Oracle Scratchpad

December 10, 2013

Subquery

Filed under: Oracle,subqueries,Tuning — Jonathan Lewis @ 6:26 pm GMT Dec 10,2013

How not to write subqueries:

AND     sal.ticket_airline || sal.ticket_number NOT IN (
                SELECT sub.dsd_airline || sub.dsd_ticket_number
                FROM   ...
        )

If there had been any opportunity for the optimizer to do something clever with the NOT IN, you’ve just made sure it can’t happen.
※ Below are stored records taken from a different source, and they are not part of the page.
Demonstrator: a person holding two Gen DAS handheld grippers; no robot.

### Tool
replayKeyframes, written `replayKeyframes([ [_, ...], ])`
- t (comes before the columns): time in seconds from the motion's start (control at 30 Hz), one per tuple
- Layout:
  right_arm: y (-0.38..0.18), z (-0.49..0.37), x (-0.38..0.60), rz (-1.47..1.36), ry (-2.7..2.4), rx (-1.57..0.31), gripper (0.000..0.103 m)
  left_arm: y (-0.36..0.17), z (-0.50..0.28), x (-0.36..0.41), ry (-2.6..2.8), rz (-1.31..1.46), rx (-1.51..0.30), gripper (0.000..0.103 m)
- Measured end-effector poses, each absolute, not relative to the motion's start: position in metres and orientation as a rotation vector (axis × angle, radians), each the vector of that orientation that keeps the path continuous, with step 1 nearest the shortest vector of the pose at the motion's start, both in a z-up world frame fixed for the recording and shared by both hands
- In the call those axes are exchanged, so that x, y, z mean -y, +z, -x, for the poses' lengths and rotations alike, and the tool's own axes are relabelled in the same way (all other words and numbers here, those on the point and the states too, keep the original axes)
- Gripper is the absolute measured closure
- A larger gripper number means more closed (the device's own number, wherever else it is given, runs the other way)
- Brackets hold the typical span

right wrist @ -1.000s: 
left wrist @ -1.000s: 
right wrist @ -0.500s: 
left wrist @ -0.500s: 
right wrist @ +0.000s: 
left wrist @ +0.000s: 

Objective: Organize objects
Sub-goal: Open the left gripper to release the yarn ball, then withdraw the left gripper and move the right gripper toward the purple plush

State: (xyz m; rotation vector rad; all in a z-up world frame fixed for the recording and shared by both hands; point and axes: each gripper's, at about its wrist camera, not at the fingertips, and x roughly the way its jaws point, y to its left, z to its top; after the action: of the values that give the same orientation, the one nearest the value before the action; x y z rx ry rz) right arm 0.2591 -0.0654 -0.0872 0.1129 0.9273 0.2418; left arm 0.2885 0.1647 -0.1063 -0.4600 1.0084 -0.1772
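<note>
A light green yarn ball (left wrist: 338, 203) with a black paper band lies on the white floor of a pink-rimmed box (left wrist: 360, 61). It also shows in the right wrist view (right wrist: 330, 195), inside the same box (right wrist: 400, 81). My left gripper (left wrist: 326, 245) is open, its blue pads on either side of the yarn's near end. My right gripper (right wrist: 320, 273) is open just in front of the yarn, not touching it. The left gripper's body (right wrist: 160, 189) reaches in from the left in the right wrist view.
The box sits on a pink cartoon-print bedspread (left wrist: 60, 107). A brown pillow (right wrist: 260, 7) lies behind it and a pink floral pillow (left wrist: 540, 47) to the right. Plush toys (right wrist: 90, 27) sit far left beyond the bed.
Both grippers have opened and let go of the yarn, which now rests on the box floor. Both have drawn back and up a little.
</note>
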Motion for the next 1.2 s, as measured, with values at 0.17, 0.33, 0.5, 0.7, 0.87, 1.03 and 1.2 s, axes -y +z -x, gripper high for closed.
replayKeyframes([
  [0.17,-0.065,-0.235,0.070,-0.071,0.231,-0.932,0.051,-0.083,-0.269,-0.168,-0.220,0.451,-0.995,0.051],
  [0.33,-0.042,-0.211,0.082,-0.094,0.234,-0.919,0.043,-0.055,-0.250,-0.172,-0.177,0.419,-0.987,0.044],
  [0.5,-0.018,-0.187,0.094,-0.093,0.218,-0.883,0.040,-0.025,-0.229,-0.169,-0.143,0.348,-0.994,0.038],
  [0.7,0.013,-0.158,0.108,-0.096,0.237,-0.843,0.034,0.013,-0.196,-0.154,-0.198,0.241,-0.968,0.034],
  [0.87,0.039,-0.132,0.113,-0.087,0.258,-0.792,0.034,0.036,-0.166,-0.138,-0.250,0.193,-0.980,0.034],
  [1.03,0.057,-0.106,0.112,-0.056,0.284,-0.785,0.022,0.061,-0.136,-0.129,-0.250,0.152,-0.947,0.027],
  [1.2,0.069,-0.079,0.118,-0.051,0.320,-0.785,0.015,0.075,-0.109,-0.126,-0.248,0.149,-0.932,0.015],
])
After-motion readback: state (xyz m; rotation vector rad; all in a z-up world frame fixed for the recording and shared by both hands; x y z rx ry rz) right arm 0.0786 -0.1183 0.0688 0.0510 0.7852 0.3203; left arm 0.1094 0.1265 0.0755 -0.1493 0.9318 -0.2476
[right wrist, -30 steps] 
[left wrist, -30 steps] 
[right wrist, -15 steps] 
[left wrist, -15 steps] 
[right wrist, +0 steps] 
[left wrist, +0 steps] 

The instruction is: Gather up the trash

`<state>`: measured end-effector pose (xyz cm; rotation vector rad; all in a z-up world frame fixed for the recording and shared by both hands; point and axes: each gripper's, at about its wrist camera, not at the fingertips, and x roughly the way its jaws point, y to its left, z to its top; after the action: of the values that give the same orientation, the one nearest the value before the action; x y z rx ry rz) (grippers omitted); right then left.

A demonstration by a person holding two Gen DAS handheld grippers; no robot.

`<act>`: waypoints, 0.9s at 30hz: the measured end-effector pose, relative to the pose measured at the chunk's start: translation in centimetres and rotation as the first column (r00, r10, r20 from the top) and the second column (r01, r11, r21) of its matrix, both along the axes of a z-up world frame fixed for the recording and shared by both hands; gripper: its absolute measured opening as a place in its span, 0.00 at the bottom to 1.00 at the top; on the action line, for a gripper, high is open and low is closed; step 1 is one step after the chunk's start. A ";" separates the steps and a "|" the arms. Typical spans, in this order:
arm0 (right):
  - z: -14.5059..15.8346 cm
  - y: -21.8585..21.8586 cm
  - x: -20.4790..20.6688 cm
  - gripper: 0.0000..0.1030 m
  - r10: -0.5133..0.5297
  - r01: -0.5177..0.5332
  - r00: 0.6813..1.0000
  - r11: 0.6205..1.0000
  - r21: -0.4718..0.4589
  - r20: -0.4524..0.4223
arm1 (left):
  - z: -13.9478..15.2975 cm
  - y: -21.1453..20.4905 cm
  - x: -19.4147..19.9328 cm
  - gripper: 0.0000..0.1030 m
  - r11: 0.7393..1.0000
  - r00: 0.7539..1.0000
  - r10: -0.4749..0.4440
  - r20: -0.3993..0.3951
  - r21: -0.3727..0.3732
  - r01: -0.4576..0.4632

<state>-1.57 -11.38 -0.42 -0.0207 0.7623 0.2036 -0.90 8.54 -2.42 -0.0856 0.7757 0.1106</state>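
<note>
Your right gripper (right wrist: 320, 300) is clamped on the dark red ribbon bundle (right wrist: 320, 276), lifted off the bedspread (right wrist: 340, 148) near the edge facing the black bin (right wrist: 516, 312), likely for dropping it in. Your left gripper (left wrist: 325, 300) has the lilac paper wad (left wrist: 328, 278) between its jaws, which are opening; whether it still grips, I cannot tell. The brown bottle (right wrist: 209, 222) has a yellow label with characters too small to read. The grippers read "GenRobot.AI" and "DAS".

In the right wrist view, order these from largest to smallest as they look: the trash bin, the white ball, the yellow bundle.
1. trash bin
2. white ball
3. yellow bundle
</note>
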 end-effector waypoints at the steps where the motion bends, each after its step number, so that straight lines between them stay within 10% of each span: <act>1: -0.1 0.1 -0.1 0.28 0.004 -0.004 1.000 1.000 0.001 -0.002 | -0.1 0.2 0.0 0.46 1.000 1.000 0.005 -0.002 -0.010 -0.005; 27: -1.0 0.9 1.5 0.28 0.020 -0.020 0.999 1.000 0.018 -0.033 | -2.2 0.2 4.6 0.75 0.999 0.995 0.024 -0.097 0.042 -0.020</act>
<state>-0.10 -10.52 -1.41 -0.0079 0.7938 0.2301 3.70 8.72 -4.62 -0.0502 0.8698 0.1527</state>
On top of that you may find that you don’t get the right results – consider the following cut-n-paste:

SQL> select user from dual where 1 || 23 = 12 || 3;

USER
------------------------------
TEST_USER

1 row selected.

Sometimes people simply forget that you can have multiple columns in subqueries (or in “IN Lists”) – so it’s perfectly valid to write the subquery as:

AND     (sal.ticket_airline, sal.ticket_number) NOT IN (
                SELECT sub.dsd_airline, sub.dsd_ticket_number
                FROM   ...
        )

It’s quite likely that Oracle will actually turn this into a NOT EXISTS, or ANTI-JOIN, of course. But if it doesn’t do something nice you could try doing a manual rewrite – provided it is actually logically equivalent:

AND     not exists (
                select  null
                from    ....
                where   sub.dsd_airline    = sal.ticket_airline
                and     sub.dsd_ticket_number = sal.ticket_number
        )

Remember: NOT IN may not translate to NOT EXISTS – see also this.

6 Comments »

  1. Hi Jonathan,
    good point. I think there is a little typo in the last where clause. It should be sal.ticket_airline.
    Cheers Mathias

    Comment by Mathias Zarick — December 10, 2013 @ 6:52 pm GMT Dec 10,2013 | Reply

  2. Dear Jonathan,

    Trust you are fine. I was going through one of the queries and below is another interesting case where I believe the optimizer is not able to use Anti Join.

    I have tried to make sure the post is with correct formatting, if it is not the case, please just post your comments and I will send you the test case via mail.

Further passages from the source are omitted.